**Record extracts:**

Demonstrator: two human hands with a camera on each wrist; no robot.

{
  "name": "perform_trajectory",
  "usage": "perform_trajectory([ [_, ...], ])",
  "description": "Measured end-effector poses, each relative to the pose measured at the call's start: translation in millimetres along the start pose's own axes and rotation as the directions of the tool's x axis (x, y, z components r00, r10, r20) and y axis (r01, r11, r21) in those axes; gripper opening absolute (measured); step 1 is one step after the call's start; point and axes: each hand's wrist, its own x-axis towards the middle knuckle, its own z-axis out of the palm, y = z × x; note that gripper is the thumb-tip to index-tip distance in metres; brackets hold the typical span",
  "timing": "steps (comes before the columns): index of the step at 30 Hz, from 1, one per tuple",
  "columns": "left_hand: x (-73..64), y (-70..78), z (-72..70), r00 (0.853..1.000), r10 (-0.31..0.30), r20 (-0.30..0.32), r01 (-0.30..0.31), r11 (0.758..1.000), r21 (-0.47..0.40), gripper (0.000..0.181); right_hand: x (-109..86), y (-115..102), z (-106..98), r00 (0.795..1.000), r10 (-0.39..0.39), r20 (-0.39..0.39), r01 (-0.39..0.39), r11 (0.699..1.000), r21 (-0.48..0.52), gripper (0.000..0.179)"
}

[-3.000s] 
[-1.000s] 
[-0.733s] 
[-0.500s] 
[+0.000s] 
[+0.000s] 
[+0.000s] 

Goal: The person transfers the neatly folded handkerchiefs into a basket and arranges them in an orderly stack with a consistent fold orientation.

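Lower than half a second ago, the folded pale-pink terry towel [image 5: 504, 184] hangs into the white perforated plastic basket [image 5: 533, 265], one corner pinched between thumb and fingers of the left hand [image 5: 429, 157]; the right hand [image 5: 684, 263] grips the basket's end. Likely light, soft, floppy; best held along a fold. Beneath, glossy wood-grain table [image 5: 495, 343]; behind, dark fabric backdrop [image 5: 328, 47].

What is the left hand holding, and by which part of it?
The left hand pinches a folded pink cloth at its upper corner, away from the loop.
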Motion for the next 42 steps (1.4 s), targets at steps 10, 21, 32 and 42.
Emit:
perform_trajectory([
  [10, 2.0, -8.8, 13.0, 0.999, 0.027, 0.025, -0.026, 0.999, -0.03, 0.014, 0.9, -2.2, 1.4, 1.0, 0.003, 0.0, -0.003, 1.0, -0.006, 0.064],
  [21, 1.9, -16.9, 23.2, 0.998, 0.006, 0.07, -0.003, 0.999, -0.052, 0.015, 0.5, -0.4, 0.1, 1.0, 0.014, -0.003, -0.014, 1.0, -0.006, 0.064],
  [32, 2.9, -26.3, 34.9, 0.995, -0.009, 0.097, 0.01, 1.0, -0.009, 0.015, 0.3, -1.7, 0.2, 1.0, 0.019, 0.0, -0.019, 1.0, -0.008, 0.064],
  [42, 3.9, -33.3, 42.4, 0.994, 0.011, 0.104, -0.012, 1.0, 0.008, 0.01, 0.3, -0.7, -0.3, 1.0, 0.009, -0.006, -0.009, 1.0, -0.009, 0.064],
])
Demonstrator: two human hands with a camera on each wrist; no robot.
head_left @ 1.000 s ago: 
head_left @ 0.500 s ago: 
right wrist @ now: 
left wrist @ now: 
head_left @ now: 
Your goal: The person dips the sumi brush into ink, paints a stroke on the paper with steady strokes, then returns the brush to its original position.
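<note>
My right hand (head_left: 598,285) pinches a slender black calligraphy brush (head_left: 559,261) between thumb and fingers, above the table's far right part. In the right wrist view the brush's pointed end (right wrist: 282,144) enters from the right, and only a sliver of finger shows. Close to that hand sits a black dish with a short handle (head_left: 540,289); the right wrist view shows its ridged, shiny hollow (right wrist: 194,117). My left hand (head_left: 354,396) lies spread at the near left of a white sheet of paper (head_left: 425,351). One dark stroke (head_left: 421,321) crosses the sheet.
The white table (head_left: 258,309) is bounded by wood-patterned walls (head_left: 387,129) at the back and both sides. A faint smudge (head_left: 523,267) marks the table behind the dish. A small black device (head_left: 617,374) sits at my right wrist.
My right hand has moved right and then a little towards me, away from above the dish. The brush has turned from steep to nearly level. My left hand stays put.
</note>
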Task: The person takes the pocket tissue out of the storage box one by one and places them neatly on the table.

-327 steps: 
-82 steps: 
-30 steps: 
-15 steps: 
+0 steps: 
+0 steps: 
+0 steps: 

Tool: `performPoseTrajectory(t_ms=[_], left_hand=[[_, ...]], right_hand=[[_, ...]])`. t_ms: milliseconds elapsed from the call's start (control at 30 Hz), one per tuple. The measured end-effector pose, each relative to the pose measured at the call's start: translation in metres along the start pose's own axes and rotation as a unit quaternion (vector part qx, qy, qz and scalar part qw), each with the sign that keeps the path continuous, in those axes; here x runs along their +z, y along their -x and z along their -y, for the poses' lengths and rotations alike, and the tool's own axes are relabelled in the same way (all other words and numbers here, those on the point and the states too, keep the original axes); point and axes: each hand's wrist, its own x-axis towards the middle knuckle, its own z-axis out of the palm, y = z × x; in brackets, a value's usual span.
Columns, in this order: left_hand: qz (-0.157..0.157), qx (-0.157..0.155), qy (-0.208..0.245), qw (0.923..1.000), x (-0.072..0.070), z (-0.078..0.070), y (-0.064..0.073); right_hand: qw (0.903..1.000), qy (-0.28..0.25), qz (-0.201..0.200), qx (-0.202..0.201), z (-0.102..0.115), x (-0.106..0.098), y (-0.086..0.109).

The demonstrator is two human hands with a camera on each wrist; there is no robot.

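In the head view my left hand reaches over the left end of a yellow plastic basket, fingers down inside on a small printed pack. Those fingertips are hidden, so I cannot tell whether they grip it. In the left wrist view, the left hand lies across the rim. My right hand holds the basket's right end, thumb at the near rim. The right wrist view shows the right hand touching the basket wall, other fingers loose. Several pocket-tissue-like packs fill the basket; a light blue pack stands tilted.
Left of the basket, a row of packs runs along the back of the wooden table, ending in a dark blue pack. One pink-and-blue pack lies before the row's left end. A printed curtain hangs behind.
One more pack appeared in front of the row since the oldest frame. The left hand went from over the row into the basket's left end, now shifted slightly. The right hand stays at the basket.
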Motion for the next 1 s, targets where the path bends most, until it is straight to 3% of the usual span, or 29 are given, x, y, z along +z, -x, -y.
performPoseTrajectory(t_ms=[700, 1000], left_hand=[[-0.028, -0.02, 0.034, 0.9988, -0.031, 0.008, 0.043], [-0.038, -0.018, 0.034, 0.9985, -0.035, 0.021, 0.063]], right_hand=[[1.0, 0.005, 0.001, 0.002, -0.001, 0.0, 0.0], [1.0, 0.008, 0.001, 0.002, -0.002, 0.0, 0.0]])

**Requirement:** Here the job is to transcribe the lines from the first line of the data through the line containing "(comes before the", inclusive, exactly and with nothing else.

**Answer for this exercise:**
Demonstrator: two human hands with a camera on each wrist; no robot.

{
  "name": "perform_trajectory",
  "usage": "perform_trajectory([ [_, ...], ])",
  "description": "Measured end-effector poses, each relative to the pose measured at the call's start: translation in millimetres along the start pose's own axes and rotation as the directions of the tool's x axis (x, y, z components r00, r10, r20) and y axis (r01, r11, r21) in those axes; gripper opening absolute (measured); step 1 is one step after the call's start; point and axes: each hand's wrist, its own x-axis towards the middle knuckle, its own z-axis out of the palm, y = z × x; note that gripper is the thumb-tip to index-tip distance in metres; brackets hold the typical span",
  "timing": "steps (comes before the columns): index of the step at 30 Hz, from 1, one per tuple",

This finishes the output.